* **What is required**
Would you count the lines in the material below that include the string "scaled"? Only the number is needed.

** Source data follows **

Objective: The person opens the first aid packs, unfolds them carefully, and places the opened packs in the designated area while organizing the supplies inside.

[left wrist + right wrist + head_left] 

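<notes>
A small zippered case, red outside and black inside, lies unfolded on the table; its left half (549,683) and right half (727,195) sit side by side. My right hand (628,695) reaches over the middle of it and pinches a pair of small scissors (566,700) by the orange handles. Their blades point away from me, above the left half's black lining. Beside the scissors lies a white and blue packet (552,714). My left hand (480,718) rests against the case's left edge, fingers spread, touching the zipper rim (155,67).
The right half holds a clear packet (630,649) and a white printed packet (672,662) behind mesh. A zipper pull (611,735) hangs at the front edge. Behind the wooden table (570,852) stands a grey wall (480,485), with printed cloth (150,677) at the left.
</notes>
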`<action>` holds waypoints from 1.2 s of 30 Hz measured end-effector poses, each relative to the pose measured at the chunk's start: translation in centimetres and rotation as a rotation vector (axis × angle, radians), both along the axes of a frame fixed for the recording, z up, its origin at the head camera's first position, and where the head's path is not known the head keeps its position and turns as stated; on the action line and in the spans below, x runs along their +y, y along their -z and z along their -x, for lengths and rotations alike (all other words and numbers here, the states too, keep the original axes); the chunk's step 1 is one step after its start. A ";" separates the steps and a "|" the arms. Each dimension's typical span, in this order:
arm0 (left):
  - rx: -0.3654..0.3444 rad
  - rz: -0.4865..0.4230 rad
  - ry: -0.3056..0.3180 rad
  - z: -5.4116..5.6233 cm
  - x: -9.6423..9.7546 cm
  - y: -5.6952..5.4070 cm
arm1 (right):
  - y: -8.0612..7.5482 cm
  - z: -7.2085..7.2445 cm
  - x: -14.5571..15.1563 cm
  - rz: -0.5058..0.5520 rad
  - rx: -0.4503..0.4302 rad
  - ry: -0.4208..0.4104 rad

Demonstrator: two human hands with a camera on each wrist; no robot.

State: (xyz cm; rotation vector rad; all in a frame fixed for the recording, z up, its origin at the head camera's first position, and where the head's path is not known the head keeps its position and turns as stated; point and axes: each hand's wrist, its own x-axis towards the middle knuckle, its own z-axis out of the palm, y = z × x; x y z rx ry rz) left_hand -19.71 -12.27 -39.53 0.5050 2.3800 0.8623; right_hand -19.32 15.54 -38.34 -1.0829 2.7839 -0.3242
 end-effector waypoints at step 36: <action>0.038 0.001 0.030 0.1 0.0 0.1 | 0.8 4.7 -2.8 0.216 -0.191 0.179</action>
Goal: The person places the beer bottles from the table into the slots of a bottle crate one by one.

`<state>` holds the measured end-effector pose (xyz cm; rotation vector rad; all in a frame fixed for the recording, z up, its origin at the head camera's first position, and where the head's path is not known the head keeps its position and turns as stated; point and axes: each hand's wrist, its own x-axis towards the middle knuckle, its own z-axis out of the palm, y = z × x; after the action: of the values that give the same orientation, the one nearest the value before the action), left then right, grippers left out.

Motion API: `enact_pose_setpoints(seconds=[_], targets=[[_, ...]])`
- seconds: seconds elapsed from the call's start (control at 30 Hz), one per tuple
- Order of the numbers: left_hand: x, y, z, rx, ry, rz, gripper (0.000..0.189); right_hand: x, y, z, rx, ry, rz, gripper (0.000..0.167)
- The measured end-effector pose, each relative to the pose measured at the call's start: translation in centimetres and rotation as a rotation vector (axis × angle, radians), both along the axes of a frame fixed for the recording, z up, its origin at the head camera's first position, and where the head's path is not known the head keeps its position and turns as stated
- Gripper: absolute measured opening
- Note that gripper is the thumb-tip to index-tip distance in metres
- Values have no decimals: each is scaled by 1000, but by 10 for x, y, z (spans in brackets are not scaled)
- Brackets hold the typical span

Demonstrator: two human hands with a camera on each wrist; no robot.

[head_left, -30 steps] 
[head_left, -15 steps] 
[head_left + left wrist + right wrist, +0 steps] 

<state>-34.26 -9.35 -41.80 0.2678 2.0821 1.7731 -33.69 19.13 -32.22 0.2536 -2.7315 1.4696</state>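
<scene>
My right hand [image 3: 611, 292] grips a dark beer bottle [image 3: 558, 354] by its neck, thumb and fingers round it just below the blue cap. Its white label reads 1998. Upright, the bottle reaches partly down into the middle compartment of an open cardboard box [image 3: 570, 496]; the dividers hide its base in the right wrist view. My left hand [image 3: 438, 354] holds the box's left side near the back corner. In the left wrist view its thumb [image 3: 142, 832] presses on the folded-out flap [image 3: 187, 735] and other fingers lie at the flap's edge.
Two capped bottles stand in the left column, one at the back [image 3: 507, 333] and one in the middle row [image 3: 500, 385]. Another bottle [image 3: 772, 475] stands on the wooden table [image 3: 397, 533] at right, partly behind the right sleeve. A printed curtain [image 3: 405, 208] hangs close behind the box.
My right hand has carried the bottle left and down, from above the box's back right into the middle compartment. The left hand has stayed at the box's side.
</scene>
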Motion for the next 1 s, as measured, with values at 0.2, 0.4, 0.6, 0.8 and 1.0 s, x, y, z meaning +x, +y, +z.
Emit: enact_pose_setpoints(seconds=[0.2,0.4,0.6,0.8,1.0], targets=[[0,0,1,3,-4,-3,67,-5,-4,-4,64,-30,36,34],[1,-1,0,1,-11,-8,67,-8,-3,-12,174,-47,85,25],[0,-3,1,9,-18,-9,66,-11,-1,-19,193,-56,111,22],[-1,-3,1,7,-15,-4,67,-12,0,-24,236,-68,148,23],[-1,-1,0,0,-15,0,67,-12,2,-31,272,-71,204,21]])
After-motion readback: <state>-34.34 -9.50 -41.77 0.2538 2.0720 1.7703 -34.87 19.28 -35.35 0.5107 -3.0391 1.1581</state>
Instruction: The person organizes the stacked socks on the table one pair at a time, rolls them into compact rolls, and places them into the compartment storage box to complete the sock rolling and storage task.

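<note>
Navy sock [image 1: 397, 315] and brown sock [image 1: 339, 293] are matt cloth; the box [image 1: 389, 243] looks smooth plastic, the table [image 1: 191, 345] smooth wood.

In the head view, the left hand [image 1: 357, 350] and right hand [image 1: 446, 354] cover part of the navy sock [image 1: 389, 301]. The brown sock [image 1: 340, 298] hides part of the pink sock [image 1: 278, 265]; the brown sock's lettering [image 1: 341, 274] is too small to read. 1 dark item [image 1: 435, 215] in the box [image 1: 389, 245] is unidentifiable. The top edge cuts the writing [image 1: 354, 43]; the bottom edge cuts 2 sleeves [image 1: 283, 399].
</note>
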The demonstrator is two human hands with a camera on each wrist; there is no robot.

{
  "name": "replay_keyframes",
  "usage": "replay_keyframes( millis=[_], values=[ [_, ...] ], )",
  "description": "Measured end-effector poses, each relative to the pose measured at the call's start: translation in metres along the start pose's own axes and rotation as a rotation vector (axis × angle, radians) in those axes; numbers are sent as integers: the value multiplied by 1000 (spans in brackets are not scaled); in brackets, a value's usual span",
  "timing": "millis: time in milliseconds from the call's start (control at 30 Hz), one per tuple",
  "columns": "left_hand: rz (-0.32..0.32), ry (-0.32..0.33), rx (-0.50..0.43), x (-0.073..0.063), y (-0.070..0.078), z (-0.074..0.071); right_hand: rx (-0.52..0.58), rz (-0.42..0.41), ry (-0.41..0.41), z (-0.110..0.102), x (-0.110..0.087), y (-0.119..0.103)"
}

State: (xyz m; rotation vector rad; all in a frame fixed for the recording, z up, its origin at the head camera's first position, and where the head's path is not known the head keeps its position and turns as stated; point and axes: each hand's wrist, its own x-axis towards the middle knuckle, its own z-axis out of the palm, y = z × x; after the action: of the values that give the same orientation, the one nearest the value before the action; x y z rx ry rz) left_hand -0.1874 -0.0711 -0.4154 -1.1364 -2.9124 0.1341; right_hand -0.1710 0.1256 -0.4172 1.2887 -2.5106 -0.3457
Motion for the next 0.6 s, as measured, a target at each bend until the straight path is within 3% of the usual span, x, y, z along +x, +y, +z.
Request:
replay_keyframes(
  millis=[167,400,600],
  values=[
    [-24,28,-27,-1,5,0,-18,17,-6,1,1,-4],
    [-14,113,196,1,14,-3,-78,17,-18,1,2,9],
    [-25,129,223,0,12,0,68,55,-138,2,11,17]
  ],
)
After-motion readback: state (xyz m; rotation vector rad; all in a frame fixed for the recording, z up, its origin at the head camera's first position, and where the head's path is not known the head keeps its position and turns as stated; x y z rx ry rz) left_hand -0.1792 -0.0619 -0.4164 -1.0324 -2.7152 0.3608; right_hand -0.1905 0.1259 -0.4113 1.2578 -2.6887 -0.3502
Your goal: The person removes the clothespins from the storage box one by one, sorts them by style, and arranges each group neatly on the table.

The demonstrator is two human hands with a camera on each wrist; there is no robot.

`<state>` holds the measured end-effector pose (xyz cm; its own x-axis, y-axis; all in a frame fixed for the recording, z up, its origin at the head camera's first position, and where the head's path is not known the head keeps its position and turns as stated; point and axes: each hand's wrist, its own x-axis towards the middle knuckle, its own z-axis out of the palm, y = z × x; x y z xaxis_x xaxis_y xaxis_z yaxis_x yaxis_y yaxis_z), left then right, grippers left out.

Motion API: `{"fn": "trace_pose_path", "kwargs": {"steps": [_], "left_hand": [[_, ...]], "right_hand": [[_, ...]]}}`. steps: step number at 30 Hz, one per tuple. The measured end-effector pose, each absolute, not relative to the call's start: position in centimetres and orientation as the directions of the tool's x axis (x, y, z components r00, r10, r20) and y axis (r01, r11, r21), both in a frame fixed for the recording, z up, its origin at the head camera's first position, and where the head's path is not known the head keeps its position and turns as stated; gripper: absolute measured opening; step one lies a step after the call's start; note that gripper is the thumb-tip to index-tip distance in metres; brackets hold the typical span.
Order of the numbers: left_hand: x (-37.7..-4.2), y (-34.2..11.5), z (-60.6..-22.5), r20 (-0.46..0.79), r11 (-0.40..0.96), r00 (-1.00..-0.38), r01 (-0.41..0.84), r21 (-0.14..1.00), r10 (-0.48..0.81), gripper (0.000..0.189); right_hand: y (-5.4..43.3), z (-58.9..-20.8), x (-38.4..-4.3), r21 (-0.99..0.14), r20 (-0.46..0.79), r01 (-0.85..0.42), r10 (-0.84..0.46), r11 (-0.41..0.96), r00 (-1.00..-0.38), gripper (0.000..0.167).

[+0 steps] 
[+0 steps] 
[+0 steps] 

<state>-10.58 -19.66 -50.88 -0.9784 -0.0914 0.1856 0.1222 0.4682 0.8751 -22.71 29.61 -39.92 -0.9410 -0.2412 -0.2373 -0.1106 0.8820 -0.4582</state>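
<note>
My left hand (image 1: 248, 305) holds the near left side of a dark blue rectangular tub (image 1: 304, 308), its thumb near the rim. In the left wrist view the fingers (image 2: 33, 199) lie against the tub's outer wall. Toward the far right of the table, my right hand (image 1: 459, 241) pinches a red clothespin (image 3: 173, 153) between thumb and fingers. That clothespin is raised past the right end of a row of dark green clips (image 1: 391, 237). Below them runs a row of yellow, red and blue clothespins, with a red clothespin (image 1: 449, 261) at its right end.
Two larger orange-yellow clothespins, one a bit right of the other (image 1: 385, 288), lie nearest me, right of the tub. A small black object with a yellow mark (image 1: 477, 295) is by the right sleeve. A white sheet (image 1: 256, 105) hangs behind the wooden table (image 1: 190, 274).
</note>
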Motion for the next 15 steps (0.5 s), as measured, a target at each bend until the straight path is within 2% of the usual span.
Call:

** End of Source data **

* **Written answer**
2